The second anomaly also makes me realise that there is only one Sleeper battleship across all of the three waves. Battleships provide the best Sleeper loot, if not necessarily salvage, and only having one in each anomaly reduces our potential profits significantly. Once the last ship here is destroyed I warp our little squad to the next anomaly, choosing a different type for our third. Two battleships is better, granting over five million extra ISK in guaranteed loot, but only if we recover it, and a briefly seen Cheetah covert operations boat on d-scan gives us pause for thought. We continue to take down the final ship, the second battleship, knowing that the presence of Sleeper Argos guns protects us a little, but bugging out immediately afterwards.

We warp home, Fin swapping in to a Noctis salvager, and I a Pilgrim recon ship to protect her. Jumping back to the C3, I check the local tower for activity, still finding it sleepy, before Fin starts salvaging the wrecks in the first anomaly. There are also no probes visible, so it is possible that the Cheetah came in from low-sec, saw two Tengus, and went back to low-sec straight away. There is no guarantee that this is the case, though, and when Fin successfully brings home three anomalies' worth of loot I take my own cov-ops in to the C3 to look for new signatures. A blanket scan reveals no new signatures, reinforcing the idea of a low-sec tourist simply taking a look around.

I jump back home and warp to our tower, where Fin waits in her Tengu. I have to advise you, I tell her, of the risk in going back when an unknown ship has been spotted but not identified. 'Oh? I am immortal.' There's not much I can say in reply to that, particularly as she is in a relatively new clone, so I too board my Tengu again. As we warp back to the wormhole to the class 3 system Fin lets me know that, 'by the way, it could be dangerous'. Okay then.

As it turns out, we complete three more anomalies before my tummy starts rumbling for food, no further unknown or hostile ships seen. I ask whether we should run one Noctis with protection again, but the desire to get food is clear. We run with two Noctises, 'get done and get out' being the philosophy of the moment. And we certainly do get done quickly, the Noctis salvager still managing to impress me with its sheer levels of efficiency. I fear training the ORE industrial skill to level four, as my head may explode in astonishment. All the wrecks are salvaged, the loot is returned home, and we are almost a quarter-of-a-billion ISK richer for our time.

  1. 3 Responses to “Simple Sleeper slaying”

  2. I rather like how quarter-of-a-billion sounds so much more affluent than 250 million. I do not have millions, but fractions of billions in my account!

    By Kename Fin on Feb 7, 2011

  3. love the blog. Are you having any problems with the fixed sleeper neuts draining your tanks?

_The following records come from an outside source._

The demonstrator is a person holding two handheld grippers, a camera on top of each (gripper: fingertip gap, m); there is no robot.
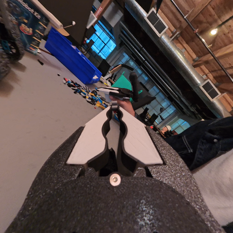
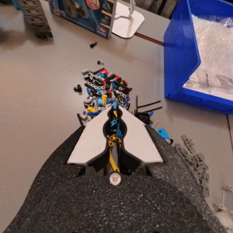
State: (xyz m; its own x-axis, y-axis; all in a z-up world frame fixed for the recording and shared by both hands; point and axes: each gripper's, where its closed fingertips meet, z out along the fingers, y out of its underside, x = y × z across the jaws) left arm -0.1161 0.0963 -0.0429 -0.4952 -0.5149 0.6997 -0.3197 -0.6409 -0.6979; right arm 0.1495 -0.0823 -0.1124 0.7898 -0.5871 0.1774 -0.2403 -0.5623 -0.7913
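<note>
My left gripper (image 1: 114, 108) is shut on a small grey building piece (image 1: 114, 105) and holds it in the air, tilted, above the table. Just beyond it, a hand (image 1: 124, 105) holds my right gripper (image 1: 97, 89). In the right wrist view, my right gripper (image 2: 115, 107) is shut on a small blue piece (image 2: 115, 104) pinched at its tips. It hangs right over a pile of small black, grey, blue, yellow and red building pieces (image 2: 104, 90). The pile also shows in the left wrist view (image 1: 87, 92).
A blue bin (image 2: 181, 63) holding clear plastic bags stands right of the pile; it also shows in the left wrist view (image 1: 70, 56). A printed box (image 2: 85, 16) and a white stand base (image 2: 127, 24) are at the back. A grey built assembly (image 2: 192, 162) lies at the right. Stray black pieces (image 2: 93, 44) dot the grey table (image 2: 37, 88).
</note>
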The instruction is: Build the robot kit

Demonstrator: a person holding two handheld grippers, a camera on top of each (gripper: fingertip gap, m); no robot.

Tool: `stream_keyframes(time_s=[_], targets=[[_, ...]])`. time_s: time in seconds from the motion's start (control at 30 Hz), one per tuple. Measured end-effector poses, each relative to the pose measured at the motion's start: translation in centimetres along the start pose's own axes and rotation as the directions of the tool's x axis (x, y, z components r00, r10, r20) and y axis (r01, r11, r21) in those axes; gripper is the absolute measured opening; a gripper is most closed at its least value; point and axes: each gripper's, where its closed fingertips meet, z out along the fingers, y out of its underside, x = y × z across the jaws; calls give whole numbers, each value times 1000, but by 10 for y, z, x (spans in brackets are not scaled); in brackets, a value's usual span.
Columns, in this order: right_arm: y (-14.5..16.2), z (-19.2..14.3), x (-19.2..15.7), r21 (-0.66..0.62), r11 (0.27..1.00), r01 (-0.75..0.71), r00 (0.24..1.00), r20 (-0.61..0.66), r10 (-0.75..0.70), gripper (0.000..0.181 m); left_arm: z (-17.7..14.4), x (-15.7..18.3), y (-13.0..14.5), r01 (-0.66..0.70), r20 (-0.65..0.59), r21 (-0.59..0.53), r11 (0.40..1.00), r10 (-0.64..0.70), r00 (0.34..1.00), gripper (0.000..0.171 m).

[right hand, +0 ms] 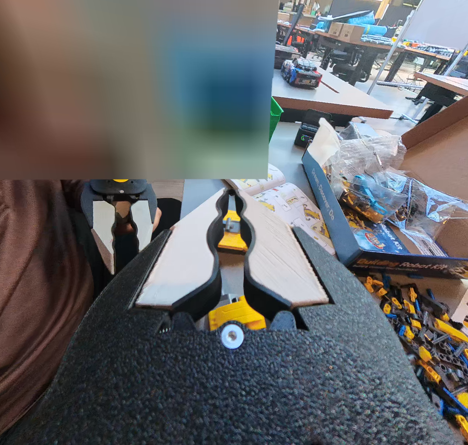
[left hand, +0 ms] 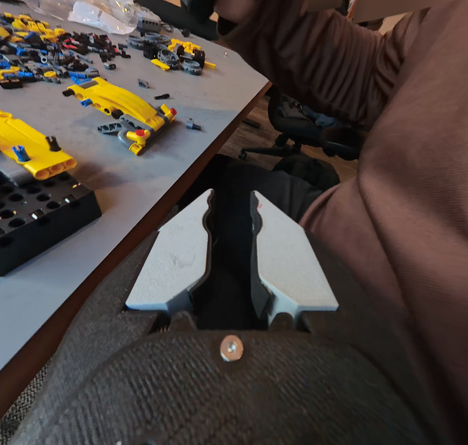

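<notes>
My right gripper [right hand: 231, 192] is shut on a small black pin [right hand: 231, 192], pinched at the very fingertips above the table. Through the gap between its fingers I see a yellow and grey built piece [right hand: 231, 232] lying below. My left gripper [left hand: 233, 192] is open with nothing between its fingers. It hangs off the table's near edge, over dark trousers. It also shows in the right wrist view [right hand: 126, 250], open, to the left of my right gripper. A yellow built assembly [left hand: 119, 101] and a long yellow panel [left hand: 30, 144] lie on the grey table [left hand: 126, 179].
A black holed tray [left hand: 38, 217] sits at the table's left. Loose parts [left hand: 50, 47] and grey wheel rims [left hand: 174, 52] lie farther back. An instruction booklet [right hand: 291, 204], a blue kit box [right hand: 329, 217], plastic bags [right hand: 379, 174] and a cardboard box [right hand: 440, 149] stand to the right. A brown sleeve [left hand: 329, 52] crosses above. My right fingertips sit around 20 cm from my left ones.
</notes>
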Motion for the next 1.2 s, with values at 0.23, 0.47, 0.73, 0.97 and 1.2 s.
stream_keyframes(time_s=[0.23, 0.47, 0.73, 0.97, 1.2], targets=[[-4, 16, 38, -21, 999, 27, 999, -18, -27, 1, -3, -13, 18, 97, -9, -27, 995, -97, 995, 22], [-8, 27, 45, -46, 997, 60, 998, 23, -59, 1, -12, -19, 32, 113, 61, -46, 993, -110, 992, 23], [-4, 6, 26, -120, 987, 103, 995, 0, -104, 1, -18, -18, 35, 66, 107, -65, 996, -59, 992, 21], [64, -52, -2, -328, 944, -22, 999, -34, 11, 1, 5, 0, 12, 46, 46, -28, 999, -44, 998, 23], [126, -84, -27, -383, 904, -189, 982, -63, 179, 1, 59, -8, -34, -90, 108, -104, 991, 101, 989, 24]])
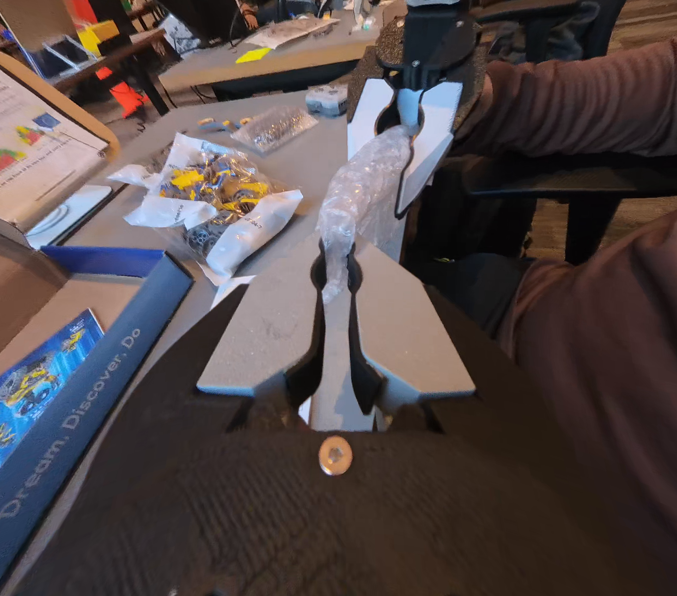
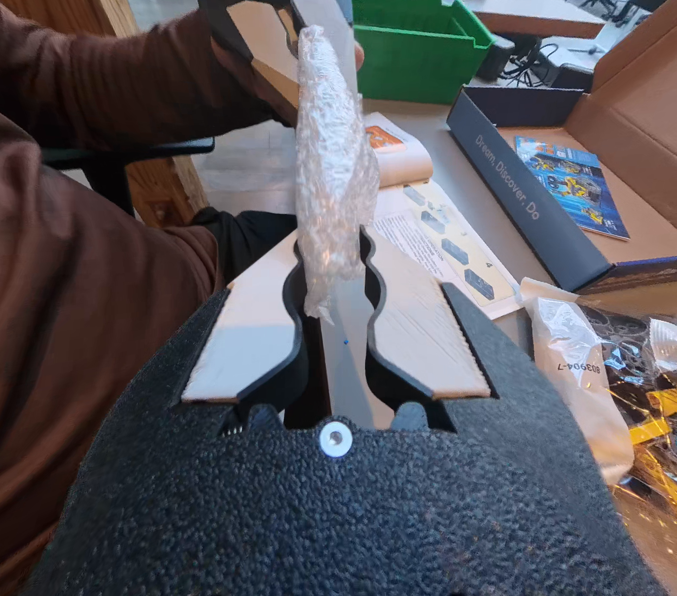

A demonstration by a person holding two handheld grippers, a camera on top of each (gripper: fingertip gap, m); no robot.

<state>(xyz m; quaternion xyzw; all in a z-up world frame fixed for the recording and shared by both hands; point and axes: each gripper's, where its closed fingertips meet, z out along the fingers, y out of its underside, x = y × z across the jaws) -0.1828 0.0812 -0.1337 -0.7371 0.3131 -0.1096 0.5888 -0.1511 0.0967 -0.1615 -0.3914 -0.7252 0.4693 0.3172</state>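
Note:
A twisted piece of clear bubble wrap (image 1: 361, 183) is stretched between my two grippers above the grey table's (image 1: 315, 157) edge. My left gripper (image 1: 337, 250) is shut on its near end. My right gripper (image 1: 410, 135) faces it from above and pinches the far end. In the right wrist view the bubble wrap (image 2: 329, 146) runs from my right gripper (image 2: 329, 245), whose jaws close around its lower end, up to the left gripper (image 2: 298, 32). A person's brown sleeves (image 2: 110, 73) are at both handles.
A bag of yellow and blue parts (image 1: 216, 190) and a second clear bag (image 1: 273, 128) lie on the table. An open cardboard box (image 2: 622, 109) with a dark flap holds a blue booklet (image 2: 571, 186). Instruction sheets (image 2: 439, 234) and a green bin (image 2: 414, 43) are nearby. Tip to tip, the grippers are about 5 centimeters apart.

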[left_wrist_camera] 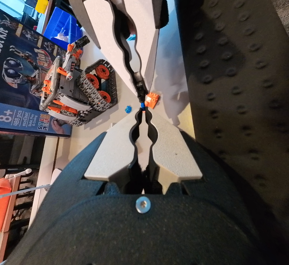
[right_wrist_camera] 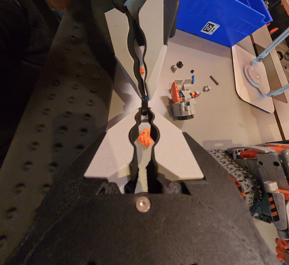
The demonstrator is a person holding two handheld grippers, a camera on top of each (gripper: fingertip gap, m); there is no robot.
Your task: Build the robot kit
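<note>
Claws meet tip to tip over the table, left claw pinched narrow on a blue pin, right claw clamped on a black beam, where keeping both square likely matters.

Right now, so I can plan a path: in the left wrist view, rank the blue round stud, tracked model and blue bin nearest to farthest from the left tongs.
From the left tongs:
1. Blue round stud, on the table just beside the tips.
2. Tracked model, farther off, image left.
3. Blue bin, upper left, beyond the model.
</note>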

    By jake on Feb 7, 2011

  4. Thanks, Jake.

    Our Tengus are rather over-tanked for C3 anomalies, so we can pulse the shield boosters to save cap, instead of running them permanently, without being in danger of exploding. I've read that we should be okay in C4 frontier barracks, but we need more experience before I can confirm that.

    Fin, we need to get more fractions of billions in to our wallets again. We've been avoiding Sleepers a bit of late.